I can, and will continue to gush. After April Kyle Seager had a wRC+ of 76. Since that time he has hit .322/.397/.559. In the Golden Age of American League Third Basemen, let's put that into context a bit:
Since May 1:— Lookout Landing (@LookoutLanding) September 9, 2016
Josh Donaldson - .290/.409/.545
Adrian Beltre - .294/.356/.505
Manny Machado - .300/.350/.542
Kyle Seager - .322/.397/.559
Of course, 2016, while his best season, doesn't represent a breakout for Seager, as much as a cementing of what has seemed possible for years now: Kyle Seager is the best third baseman in Mariner history. Again, I will cite myself, because I am a raging egotist:
Adrian Beltre, 5 years in Seattle: 15.9 fWAR— Lookout Landing (@LookoutLanding) September 9, 2016
Kyle Seager, ~5 years in Seattle: 22.4 fWAR
Not only does Seager's Mariner career seem destined to the team's hall of fame, but 2016 is could finish as arguably the finest single season of any Mariner to ever play the position. The only true competition is 1992 Edgar Martinez, who hit .343/.404/.544, with a very Edgar-like 165 wRC+. Of course how much of that offensive gap Seager makes up for with the glove is far less scientific, but being in the conversation with Edgar says much.
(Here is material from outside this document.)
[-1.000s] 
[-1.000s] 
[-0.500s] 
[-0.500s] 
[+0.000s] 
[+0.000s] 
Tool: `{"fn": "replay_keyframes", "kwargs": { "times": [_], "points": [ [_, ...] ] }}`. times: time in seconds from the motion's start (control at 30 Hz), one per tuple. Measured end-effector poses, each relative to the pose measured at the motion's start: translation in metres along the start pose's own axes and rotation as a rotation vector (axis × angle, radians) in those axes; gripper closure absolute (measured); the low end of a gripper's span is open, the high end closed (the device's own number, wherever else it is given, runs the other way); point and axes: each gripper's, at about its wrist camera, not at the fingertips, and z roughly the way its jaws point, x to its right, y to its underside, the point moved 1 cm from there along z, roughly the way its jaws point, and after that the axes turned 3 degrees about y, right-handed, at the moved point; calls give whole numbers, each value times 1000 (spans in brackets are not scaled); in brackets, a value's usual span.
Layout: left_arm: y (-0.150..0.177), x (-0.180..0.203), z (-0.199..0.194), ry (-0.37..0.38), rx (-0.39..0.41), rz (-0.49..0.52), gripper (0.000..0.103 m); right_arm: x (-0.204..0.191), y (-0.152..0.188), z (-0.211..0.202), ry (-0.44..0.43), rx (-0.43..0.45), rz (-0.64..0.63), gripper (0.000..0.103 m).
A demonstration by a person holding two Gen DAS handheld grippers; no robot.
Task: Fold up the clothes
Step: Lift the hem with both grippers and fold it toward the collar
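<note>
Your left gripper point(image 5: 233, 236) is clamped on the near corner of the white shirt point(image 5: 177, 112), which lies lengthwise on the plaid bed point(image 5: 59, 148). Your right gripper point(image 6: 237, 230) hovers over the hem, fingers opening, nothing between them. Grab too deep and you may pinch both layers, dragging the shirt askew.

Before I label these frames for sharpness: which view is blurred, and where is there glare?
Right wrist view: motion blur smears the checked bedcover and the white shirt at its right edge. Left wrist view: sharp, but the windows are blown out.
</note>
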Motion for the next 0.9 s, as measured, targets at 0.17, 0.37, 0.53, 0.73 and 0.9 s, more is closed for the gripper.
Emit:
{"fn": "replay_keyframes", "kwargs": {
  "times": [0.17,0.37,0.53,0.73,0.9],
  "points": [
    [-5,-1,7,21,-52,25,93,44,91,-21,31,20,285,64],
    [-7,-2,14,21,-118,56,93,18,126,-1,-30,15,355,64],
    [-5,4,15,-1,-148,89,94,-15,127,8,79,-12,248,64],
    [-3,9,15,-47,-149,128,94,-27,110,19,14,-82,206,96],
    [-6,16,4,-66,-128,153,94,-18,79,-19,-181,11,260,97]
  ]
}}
I keep thinking about Sam Miller, former-Baseball Prospectus head honcho, and recent ESPN hire, who tweeted out a series of thoughts oriented around the need for constant improvement. The slow, annual improvement from league average, to above average, to star, to superstar, is not nearly as thrilling as the Mike Trout/Manny Machado/Bryce Harper phenom route. We love those able to access the life equivalent of the flutes in Super Mario 3, and warp past all the drudgery of incremental progress. But the majority of baseball's greats are developed over time, slowly, carefully, with immense practice, thought, and study. So it is with Kyle Seager.
Outside of an unusual (and overblown) rise in errors, Seager's 2016 stands as yet another leap in a career that has perpetually seemed to be bumping against its ceiling. He is the Mariner's unicorn. The one positional talent this organization has drafted, developed, NOT traded, and seen blossom into stardom. Barring injury or significant collapse, he is going to be one of this franchise's very best players, ever. I don't think it's possible to really appreciate enough that on a roster with Robinson Cano, Felix Hernandez, and Nelson Cruz, he is quite possibly the 2016 Mariners' best player.
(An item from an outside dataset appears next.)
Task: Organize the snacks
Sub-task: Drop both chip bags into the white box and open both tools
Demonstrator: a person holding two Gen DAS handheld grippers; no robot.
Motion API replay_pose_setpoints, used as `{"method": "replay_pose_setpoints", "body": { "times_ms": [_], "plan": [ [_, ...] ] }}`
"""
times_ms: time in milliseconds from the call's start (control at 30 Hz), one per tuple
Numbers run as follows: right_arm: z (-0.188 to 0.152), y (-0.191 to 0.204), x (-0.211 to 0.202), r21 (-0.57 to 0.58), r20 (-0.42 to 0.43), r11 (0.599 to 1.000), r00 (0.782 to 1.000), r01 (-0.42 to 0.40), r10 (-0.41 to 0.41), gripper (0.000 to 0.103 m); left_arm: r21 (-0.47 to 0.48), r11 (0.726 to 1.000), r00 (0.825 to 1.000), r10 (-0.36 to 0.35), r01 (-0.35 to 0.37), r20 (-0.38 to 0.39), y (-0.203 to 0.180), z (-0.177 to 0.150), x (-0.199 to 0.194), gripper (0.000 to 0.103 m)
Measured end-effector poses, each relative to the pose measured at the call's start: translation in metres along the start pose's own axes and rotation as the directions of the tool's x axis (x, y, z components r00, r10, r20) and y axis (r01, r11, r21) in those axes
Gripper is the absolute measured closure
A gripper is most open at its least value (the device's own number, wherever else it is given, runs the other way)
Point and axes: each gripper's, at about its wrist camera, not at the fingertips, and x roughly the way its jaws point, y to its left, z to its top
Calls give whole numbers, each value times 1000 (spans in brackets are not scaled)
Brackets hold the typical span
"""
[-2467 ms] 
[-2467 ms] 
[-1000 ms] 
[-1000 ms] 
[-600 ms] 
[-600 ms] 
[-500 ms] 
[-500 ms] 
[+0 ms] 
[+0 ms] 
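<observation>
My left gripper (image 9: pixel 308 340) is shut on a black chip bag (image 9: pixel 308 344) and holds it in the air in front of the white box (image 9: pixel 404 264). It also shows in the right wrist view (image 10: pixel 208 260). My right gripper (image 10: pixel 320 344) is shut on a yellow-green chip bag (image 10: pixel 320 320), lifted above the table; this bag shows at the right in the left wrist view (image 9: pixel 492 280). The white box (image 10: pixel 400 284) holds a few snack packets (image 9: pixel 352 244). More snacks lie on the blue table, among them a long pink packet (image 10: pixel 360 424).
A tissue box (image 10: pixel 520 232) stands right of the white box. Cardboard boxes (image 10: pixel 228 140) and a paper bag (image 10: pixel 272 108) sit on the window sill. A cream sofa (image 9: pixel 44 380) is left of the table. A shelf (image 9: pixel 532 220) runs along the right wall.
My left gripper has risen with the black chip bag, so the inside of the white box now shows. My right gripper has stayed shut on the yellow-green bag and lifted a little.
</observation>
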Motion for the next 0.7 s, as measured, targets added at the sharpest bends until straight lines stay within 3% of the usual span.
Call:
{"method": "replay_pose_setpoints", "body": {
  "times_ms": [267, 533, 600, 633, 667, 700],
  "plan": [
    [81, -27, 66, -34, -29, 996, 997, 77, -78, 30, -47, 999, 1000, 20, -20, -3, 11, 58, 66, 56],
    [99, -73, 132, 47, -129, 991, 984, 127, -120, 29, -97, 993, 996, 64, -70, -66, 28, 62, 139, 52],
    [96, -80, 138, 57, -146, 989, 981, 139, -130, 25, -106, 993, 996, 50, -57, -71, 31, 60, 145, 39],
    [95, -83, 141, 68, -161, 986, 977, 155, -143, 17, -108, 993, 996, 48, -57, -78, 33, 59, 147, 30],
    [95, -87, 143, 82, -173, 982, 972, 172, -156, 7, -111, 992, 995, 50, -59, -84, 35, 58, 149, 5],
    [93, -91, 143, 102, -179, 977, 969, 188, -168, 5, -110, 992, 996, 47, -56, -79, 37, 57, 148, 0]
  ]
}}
I'll close with an example: Thursday night Kyle Seager faced Jake Diekman in the 8th inning of a one run game, and his many years of development were on full display. Left-hander? Check. Taking a 1-1 slider inches outside for ball two? Check. With the count at 2-2 Diekman fired a 95 MPH fastball on the hands, just off the plate. There are few hitters who get the barrel to that pitch, and fewer still who keep it fair. Kyle Seager is one of those few. The last Mariner hitter who could do something like that is fitting, as he was the last great hitter to debut as a Mariner, and a similarly obsessive student of the game:
Kyle Seager is 28, and a legitimate superstar. It seems impossible he will ever get better than he has been this year. We've been saying that his entire career.